Este diálogo vem num momento em que Butch está desesperado. Ele concordara em perder propositadamente um luta, e então apostou pesadamente em si mesmo, às escondidas, e venceu a luta. Ganhará um monte de dinheiro - mas, somente se conseguir escapar da vingança de Marsellus Wallace ( Ving Rhames ). Num filme menos importante, o diálogo nesta cena teria sido inteiramente conduzido pelo enredo; Butch teria explicado a Fabienne o que ele, ela, e nós já estávamos sabendo. Em vez disso, Tarantino lança mão de uma conversa aparentemente irrevelante para rapidamente estabelecer a personalidade dela e o relacionamento entre eles. Seu diálogo é sempre cheio de alusões.


Faz parte da estratégia de Tarantino que em todos os seus filmes seus personagens falem em perfeita sintonia com a ação, ou que partam para vôos de fantasia. Basta lembrar a primeira conversa entre Jules ( Samuel L. Jackson ) e Vincent ( John Travolta ) quando estão a caminho de uma violenta retaliação contra alguns jovens  que ofenderam Wallace e haviam se apropriado da maleta dele. Eles conversam a respeito da legislação sobre drogas em Amsterdã, como se chama o "quarteirão com queijo " em Paris, e o grau de envolvimento sexual sugerido por uma massagem no pé.
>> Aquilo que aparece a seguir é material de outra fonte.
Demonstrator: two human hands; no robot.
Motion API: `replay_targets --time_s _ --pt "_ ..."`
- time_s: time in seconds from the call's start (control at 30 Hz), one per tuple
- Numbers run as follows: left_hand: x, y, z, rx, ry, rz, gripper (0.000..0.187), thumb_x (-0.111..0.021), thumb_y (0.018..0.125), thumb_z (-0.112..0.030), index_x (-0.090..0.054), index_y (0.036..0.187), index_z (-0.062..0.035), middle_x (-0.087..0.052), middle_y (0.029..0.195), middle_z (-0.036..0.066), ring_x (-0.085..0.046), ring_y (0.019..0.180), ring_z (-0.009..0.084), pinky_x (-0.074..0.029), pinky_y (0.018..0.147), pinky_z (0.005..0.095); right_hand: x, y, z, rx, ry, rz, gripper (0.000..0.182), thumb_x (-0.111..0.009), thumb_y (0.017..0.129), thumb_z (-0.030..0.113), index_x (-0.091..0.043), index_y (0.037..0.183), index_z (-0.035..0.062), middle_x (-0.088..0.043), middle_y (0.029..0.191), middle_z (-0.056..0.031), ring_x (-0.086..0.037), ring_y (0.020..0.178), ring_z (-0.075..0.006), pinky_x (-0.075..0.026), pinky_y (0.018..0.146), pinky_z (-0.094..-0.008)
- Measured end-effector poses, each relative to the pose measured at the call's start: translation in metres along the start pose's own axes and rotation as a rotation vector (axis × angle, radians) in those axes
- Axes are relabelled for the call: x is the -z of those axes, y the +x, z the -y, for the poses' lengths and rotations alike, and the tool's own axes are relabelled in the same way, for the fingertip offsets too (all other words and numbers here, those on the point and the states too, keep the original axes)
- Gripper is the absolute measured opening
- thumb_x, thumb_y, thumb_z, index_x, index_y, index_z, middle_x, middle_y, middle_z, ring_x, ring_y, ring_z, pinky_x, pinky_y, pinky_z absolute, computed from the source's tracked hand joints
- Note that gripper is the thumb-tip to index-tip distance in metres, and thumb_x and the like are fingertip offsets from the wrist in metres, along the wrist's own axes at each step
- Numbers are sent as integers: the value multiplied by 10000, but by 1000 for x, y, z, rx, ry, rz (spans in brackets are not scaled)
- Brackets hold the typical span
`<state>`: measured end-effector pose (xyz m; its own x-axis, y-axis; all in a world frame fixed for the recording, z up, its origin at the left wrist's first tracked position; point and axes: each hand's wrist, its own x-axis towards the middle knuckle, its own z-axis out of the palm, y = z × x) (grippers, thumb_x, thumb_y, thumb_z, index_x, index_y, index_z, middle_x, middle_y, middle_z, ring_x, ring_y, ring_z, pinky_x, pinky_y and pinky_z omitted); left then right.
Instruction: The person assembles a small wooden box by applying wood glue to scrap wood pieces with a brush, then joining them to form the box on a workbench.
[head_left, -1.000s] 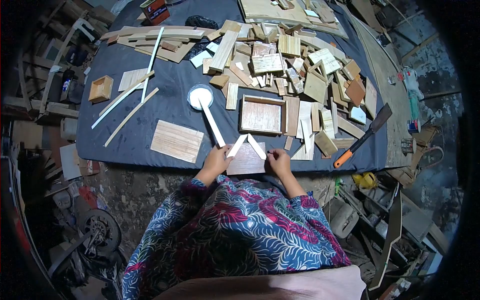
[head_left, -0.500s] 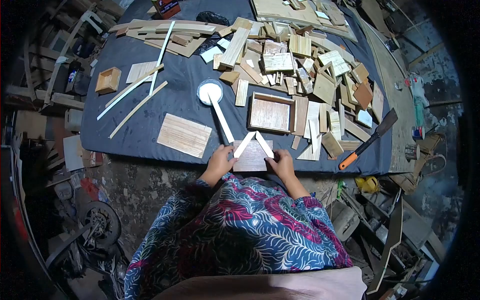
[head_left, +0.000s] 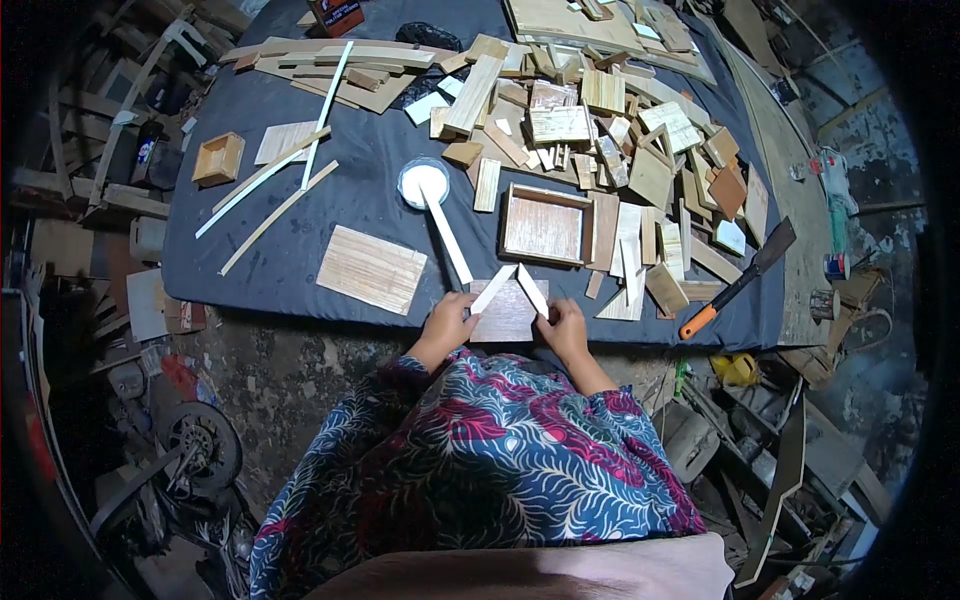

Os diálogos de Tarantino não são simplesmente excêntricos. Por trás deles há um método. A discussão sobre por que o " quarteirão com queijo " é chamado de "royale com queijo" em Paris é reprisada alguns minutos a seguir, numa tensa conversação entre Jules e um dos jovens ( Frank Whaley ). E a história de como Marsellus atirou um homem por uma janela do quarto andar por ter massageado os pés de sua mulher acaba sendo um modo de ação. Tarantino está preparando o embasamento dramático para a cena na qual Vincent leva Mia Wallace ( Uma Thurman ) para sair à noite por ordem do chefe. 


 A estrutura circular do filme é famosa. O assalto ao restaurante com Pumpkin e Honey Bunny ( Tim Roth e Amanda Plummer ) abre e fecha o filme, e outras linhas de histórias entram e saem sem qualquer sentido cronológico. Mas há uma cronologia no diálogo, na forma em que tudo o que foi dito anteriormente estabelece ou enriquece o que vem depois. O diálogo é a demonstração de que Tarantino teve o artifício do tempo em mente desde o começo, pois nunca temos um erro de avaliação; as cenas não obedecem a uma ordem cronológica, mas o diálogo sempre sabe onde se encaixar dentro do filme.


Pulp Fiction é o filme mais influente da década de 90; sua linha do tempo circular pode ser percebida em filmes tão diferentes, como Os suspeitos, O efeito zero a Amnésia - não que o tenham copiado, mas sabiam muito bem quais eram os prazeres de brincar com a cronologia. Todavia, não é sua estrutura que faz de Pulp Fiction um grande filme. Sua grandeza provém do casamento entre os personagens originais e uma série de eventos vivos e meio fantasiosos - e do diálogo. O diálogo é o fundamento de tudo o mais.